To solve the problem, we need to evaluate \( I_n + I_{n+2} \) where \( I_n = \int_0^{\frac{\pi}{4}} \tan^n x \, dx \). ### Step 1: Write down the expressions for \( I_n \) and \( I_{n+2} \) We have: \[ I_n = \int_0^{\frac{\pi}{4}} \tan^n x \, dx \] \[ I_{n+2} = \int_0^{\frac{\pi}{4}} \tan^{n+2} x \, dx \] ### Step 2: Combine the integrals Now, we want to find \( I_n + I_{n+2} \): \[ I_n + I_{n+2} = \int_0^{\frac{\pi}{4}} \tan^n x \, dx + \int_0^{\frac{\pi}{4}} \tan^{n+2} x \, dx \] This can be combined into a single integral: \[ I_n + I_{n+2} = \int_0^{\frac{\pi}{4}} \left( \tan^n x + \tan^{n+2} x \right) \, dx \] ### Step 3: Factor out \( \tan^n x \) We can factor out \( \tan^n x \): \[ I_n + I_{n+2} = \int_0^{\frac{\pi}{4}} \tan^n x \left( 1 + \tan^2 x \right) \, dx \] ### Step 4: Use the identity \( 1 + \tan^2 x = \sec^2 x \) Using the trigonometric identity \( 1 + \tan^2 x = \sec^2 x \), we can rewrite the integral: \[ I_n + I_{n+2} = \int_0^{\frac{\pi}{4}} \tan^n x \sec^2 x \, dx \] ### Step 5: Substitute \( t = \tan x \) Let \( t = \tan x \).
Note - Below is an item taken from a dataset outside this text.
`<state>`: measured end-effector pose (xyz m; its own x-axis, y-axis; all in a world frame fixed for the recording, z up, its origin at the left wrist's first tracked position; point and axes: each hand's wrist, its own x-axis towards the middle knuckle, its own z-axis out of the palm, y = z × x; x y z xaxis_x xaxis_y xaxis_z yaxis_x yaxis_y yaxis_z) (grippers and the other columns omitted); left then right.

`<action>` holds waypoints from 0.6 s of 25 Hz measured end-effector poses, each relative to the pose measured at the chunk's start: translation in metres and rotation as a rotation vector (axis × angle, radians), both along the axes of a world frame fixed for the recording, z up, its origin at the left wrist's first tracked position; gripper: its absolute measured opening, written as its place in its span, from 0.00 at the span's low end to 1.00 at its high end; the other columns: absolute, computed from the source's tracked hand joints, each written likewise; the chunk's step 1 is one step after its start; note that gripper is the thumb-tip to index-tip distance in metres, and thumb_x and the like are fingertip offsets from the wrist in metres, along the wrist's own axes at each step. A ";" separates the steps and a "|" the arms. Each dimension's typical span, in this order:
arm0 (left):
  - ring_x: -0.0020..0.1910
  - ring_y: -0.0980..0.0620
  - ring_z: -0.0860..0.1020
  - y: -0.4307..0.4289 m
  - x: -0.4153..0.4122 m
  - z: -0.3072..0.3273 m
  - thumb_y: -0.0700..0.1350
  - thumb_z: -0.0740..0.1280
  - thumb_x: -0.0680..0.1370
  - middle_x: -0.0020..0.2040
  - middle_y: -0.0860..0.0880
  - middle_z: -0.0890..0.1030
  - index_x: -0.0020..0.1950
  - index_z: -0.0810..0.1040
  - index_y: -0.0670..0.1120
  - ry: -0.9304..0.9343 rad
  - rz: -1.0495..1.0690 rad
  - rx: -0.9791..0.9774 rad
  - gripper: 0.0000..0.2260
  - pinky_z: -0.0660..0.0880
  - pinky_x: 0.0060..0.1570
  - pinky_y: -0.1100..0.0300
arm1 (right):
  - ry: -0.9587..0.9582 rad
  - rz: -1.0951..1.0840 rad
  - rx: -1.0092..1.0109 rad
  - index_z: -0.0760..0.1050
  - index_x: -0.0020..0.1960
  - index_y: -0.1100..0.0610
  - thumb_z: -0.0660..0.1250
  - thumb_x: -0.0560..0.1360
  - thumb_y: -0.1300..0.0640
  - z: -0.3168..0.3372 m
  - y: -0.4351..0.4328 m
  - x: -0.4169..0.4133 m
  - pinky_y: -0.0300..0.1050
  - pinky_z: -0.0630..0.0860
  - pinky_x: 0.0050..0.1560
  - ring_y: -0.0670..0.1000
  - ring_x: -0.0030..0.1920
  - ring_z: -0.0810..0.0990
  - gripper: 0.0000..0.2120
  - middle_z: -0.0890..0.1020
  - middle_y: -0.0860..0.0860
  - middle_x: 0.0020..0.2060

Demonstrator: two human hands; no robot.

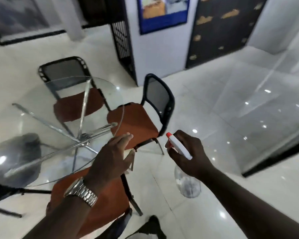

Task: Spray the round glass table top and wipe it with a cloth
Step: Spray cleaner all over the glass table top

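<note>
The round glass table top (41, 107) on crossed chrome legs (83, 135) fills the left half of the view. My left hand (112, 157), a metal watch on its wrist, reaches out flat over the table's right edge with its fingers straight. Whether anything lies under its palm cannot be told. To the right of the table, my right hand (188, 152) grips a spray bottle (179, 146) by its white head. The red nozzle points up and left, and the clear body hangs below my wrist over the floor. I see no cloth clearly.
Three chairs with orange seats and black mesh backs stand round the table: one behind it (76, 107), one at its right (136, 125), one close to me under my left arm (100, 195). Glossy white floor tiles (223, 118) spread to the right, ending at a glass partition (274, 135).
</note>
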<state>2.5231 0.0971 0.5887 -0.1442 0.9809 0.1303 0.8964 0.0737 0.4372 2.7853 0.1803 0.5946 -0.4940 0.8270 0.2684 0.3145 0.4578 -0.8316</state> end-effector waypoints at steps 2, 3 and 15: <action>0.70 0.52 0.75 0.009 -0.027 -0.002 0.46 0.74 0.76 0.70 0.48 0.79 0.72 0.77 0.45 0.023 0.115 0.033 0.24 0.58 0.68 0.74 | -0.013 0.149 0.031 0.75 0.44 0.61 0.72 0.76 0.65 -0.001 0.042 -0.043 0.52 0.76 0.35 0.55 0.34 0.80 0.06 0.79 0.53 0.36; 0.69 0.51 0.75 0.012 -0.041 -0.008 0.47 0.74 0.76 0.70 0.48 0.79 0.72 0.77 0.45 0.023 0.172 0.043 0.24 0.60 0.68 0.71 | -0.023 0.205 0.049 0.74 0.43 0.61 0.72 0.76 0.65 -0.003 0.059 -0.066 0.52 0.74 0.34 0.55 0.33 0.79 0.08 0.78 0.53 0.34; 0.72 0.49 0.73 0.014 -0.122 -0.098 0.57 0.67 0.75 0.72 0.48 0.77 0.76 0.72 0.48 -0.219 0.709 -0.166 0.30 0.69 0.73 0.56 | -0.139 0.581 -0.076 0.79 0.46 0.60 0.74 0.74 0.61 -0.099 0.149 -0.248 0.48 0.74 0.33 0.53 0.34 0.79 0.04 0.79 0.49 0.32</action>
Then, \( dt = \sec^2 x \, dx \). The limits change as follows: - When \( x = 0 \), \( t = \tan(0) = 0 \) - When \( x = \frac{\pi}{4} \), \( t = \tan\left(\frac{\pi}{4}\right) = 1 \) Thus, we have: \[ I_n + I_{n+2} = \int_0^1 t^n \, dt \] ### Step 6: Evaluate the integral Now we can evaluate the integral: \[ \int_0^1 t^n \, dt = \left[ \frac{t^{n+1}}{n+1} \right]_0^1 = \frac{1^{n+1}}{n+1} - \frac{0^{n+1}}{n+1} = \frac{1}{n+1} \] ### Final Result Thus, we find: \[ I_n + I_{n+2} = \frac{1}{n+1} \]